Além disso, fora do período gestacional, as portadoras de SOP possuem mais fatores de risco para o desenvolvimento de complicações metabólicas – associadas a uma maior resistência insulínica e ao acúmulo de açúcar no sangue – e até de distúrbios e transtornos psiquiátricos. Neste último caso, Mônica pontua que não há uma explicação clara por trás, mas acredita-se que sejam resultado de maiores concentrações androgênicas (de hormônios masculinos) no Sistema Nervoso Central.

“A SOP pode estar ligada às doenças cardiovasculares, apneia do sono e hipertensão.
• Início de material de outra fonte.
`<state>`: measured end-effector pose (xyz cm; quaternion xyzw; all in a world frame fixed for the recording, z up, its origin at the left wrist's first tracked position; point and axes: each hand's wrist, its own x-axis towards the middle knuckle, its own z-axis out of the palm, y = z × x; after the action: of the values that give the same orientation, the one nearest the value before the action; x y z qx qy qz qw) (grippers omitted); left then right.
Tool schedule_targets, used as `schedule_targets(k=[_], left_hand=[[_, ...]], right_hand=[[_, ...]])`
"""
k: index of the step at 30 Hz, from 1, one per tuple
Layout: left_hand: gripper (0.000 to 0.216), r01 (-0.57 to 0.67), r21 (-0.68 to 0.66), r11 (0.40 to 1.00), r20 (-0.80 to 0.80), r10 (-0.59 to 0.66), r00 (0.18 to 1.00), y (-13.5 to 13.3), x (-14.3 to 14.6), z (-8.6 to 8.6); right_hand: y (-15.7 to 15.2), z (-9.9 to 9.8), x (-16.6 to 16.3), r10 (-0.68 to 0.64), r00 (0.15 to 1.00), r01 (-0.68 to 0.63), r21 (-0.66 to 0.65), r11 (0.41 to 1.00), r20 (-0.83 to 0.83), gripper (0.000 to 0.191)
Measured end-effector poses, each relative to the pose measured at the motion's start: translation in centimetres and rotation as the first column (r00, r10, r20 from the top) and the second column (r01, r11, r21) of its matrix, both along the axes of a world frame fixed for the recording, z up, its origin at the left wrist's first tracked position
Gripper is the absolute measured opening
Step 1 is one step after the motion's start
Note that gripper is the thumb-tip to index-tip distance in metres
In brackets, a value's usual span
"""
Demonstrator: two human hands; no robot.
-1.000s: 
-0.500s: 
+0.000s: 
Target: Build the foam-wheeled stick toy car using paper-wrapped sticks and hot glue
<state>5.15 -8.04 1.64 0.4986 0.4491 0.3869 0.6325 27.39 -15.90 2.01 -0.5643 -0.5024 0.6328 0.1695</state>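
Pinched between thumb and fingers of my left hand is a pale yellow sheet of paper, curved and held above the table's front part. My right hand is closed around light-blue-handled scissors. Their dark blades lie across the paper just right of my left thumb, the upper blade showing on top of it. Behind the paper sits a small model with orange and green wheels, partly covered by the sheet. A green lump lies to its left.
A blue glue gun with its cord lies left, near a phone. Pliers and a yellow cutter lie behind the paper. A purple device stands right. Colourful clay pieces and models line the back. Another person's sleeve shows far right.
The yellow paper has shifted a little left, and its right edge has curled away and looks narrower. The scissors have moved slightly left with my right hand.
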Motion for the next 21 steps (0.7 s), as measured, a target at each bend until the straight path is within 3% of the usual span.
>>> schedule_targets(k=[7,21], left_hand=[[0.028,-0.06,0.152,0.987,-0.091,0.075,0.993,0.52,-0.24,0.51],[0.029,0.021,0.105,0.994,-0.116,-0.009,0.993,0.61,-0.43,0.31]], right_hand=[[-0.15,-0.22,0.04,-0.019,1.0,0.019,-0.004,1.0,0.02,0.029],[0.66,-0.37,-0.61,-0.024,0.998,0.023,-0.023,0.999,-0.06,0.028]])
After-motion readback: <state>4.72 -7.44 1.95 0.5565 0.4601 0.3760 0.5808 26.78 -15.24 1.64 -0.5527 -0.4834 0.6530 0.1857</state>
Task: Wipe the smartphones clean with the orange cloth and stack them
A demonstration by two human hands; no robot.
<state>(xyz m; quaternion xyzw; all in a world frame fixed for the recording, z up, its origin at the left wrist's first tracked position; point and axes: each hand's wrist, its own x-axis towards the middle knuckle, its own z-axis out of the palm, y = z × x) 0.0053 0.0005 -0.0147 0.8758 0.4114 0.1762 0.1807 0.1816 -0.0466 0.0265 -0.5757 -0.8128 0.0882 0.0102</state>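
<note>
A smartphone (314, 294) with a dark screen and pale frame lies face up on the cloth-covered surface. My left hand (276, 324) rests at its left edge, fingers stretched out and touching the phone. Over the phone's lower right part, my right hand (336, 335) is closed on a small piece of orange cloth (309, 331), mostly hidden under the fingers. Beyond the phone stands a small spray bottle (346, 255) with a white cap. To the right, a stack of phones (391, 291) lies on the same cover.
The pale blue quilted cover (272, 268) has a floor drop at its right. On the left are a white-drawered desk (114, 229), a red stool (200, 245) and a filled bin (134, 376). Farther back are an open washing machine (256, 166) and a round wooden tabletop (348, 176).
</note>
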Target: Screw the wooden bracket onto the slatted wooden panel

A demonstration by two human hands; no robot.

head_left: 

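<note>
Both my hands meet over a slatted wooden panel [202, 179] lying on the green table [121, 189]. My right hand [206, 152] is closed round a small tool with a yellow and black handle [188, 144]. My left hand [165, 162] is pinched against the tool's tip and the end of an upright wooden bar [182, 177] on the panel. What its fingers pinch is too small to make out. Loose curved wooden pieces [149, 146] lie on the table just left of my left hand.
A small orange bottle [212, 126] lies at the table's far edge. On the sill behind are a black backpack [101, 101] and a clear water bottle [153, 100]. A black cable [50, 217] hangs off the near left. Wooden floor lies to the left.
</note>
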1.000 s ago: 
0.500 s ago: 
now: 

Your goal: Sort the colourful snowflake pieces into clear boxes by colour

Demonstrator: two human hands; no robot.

Além disso, transtornos depressivos, ansiosos e distúrbios da sexualidade também são algumas condições comumente associadas à síndrome”, completa.

Como é feito o tratamento?

Não existe uma causa única e definida por trás da SOP, sendo uma doença multifatorial. Ainda assim, a endocrinologista esclarece que a síndrome pode ser fruto de componentes genéticos (que passam de mãe para filha) e de fatores ambientais que irão se expressar através do nível de insulina no organismo. Ou seja, um estilo de vida sedentário teria implicação direta na progressão da doença.

“A resistência insulínica vai determinar alterações na dinâmica da liberação dos hormônios femininos, tanto a nível de sistema nervoso central quanto a nível ovariano, acarretando o quadro clínico”, acrescenta Mônica.

Sendo assim, uma condição básica de tratamento seria a melhora do estilo de vida através de atividade física e ações que trabalhem a resistência à insulina. Já para controlar o nível dos hormônios masculinos alterados pela presença da SOP, o tratamento seria através do uso de contraceptivos combinados, que regulariam os ciclos menstruais.

Entretanto, para as mulheres que buscam iniciar uma gestação, os anticoncepcionais não seriam uma opção viável. Neste caso, além da mudança no estilo de vida, a especialista pontua que podem ser utilizadas medicações que estimulam a ovulação e, por fim, técnicas de reprodução assistida.